[MonetDB-users] VOIDs and multiple BATs
Greetings! Just doing some more digging around MonetDB, and have a couple of questions. (1) If I am managing multiple BATs that are (supposedly) synced, how do I manage appends and the syncing? For example, I have a_p1 = BAT[void, int] and a_p2 = BAT[void, int] (a_p1 = <a> type things with property p1) (a_p2 = <a> type things with property p2) I wish to insert a new <a>=(1,2) thing. Do I do? bat("a_p1").append(1); bat("a_p2").append(2); How do I ensure that the "voids" are always synced? Is this just "assumed"? What if I fail in the middle of operations (such that a_p1 has an extra row) and stuck with dirty tables? Do I do a global "abort();" or a "clean();" to get back to a safe state? Will this reset the seqbase? (Is this documented someplace? I am trying to look at the architecture docs but cannot find anything that concretely answers similar questions.) (2) How does sync() work? Do I do a: sync(bat("a_p1"), bat("a_p2")); once and only once? After every update/append to the tables? There is the phrase "When two BATs effectively contain the same sequence of head elements, we call them 'synced'. This is implemented by storing a very large OID for each column. An update to the column destroys this OID.". This sounds as if any update/append breaks the correspondence, and also that it will limit the number of rows in the table (as an OID is a 32-bit number of 32-bit systems). If I have 10 properties I am tracking, would I pick one as the "primary" BAT, and sync() all others to it? Regards! Ed
I am not sure on this, but maybe it helps you a bit further for now. Edmund Dengler wrote:
Greetings!
I wish to insert a new <a>=(1,2) thing. Do I do? bat("a_p1").append(1); bat("a_p2").append(2);
How do I ensure that the "voids" are always synced? Is this just "assumed"?

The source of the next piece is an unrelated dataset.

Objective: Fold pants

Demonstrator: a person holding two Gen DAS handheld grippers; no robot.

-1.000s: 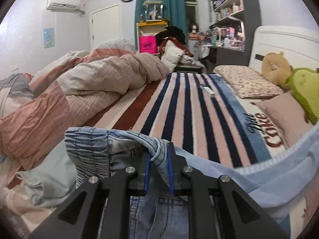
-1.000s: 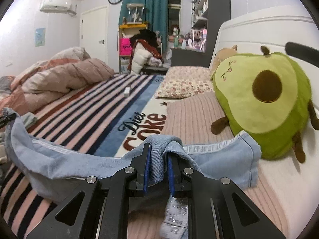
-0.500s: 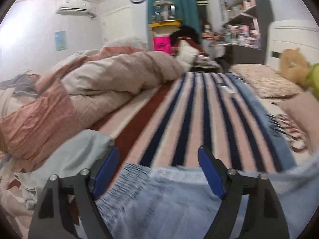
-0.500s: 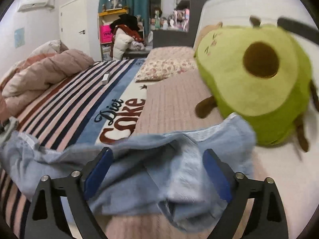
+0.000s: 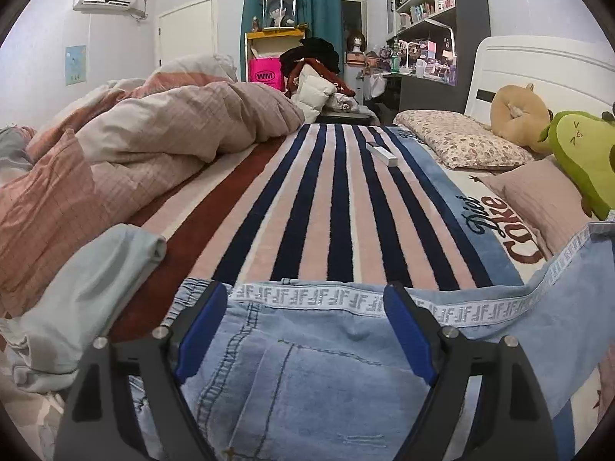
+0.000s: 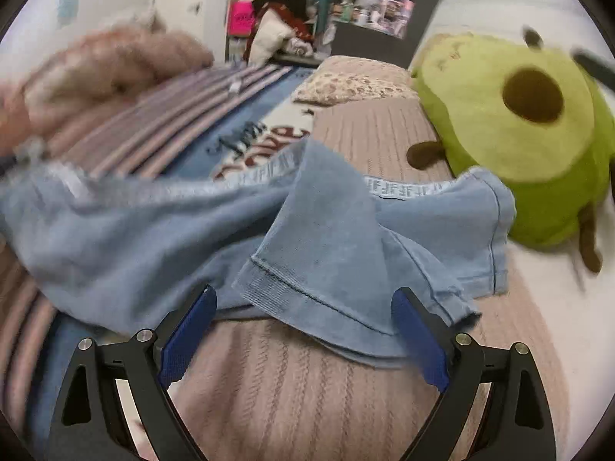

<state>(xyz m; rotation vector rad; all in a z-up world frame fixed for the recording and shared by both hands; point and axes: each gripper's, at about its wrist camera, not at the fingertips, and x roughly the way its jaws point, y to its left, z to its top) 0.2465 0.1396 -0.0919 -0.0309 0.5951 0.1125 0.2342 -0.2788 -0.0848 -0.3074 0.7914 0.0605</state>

I think you are responsible yourself to keep the bats "synched". That means that you have to ensure they are the same length. As far as I know, a void is just a virtual oid, which is just a number going up each record. I could be wrong.
There is the phrase "When two BATs effectively contain the same sequence of head elements, we call them 'synced'. This is implemented by storing a very large OID for each column. An update to the column destroys this OID.". This sounds as if any update/append breaks the correspondence, and also that it will limit the number of rows in the table (as an OID is a 32-bit number of 32-bit systems).
Correct. The number of rows in a BAT are limited by the number of bits your system has.
If I have 10 properties I am tracking, would I pick one as the "primary" BAT, and sync() all others to it?
I think SQL keeps internally the bats equal in length and does the administration itself also. I hope this made some sense. A more precise answer follows hopefully soon.
Hi Ed, finally, I have time to answer your questions...
Greetings!
Just doing some more digging around MonetDB, and have a couple of questions.
(1) If I am managing multiple BATs that are (supposedly) synced, how do I manage appends and the syncing?
For example, I have a_p1 = BAT[void, int] and a_p2 = BAT[void, int]
(a_p1 = <a> type things with property p1) (a_p2 = <a> type things with property p2)
I wish to insert a new <a>=(1,2) thing. Do I do? bat("a_p1").append(1); bat("a_p2").append(2);
right, that's what you need to do. (The SQL front-end, e.g., does excatly this.)
How do I ensure that the "voids" are always synced? Is this just "assumed"?
Two (or more) void columns are treated as synced, if they have the same seqbase and the same lenght (i.e., number of tuples/BUNs).
What if I fail in the middle of operations (such that a_p1 has an extra row) and stuck with dirty tables? Do I do a global "abort();" or a "clean();" to get back to a safe state? Will this reset the seqbase?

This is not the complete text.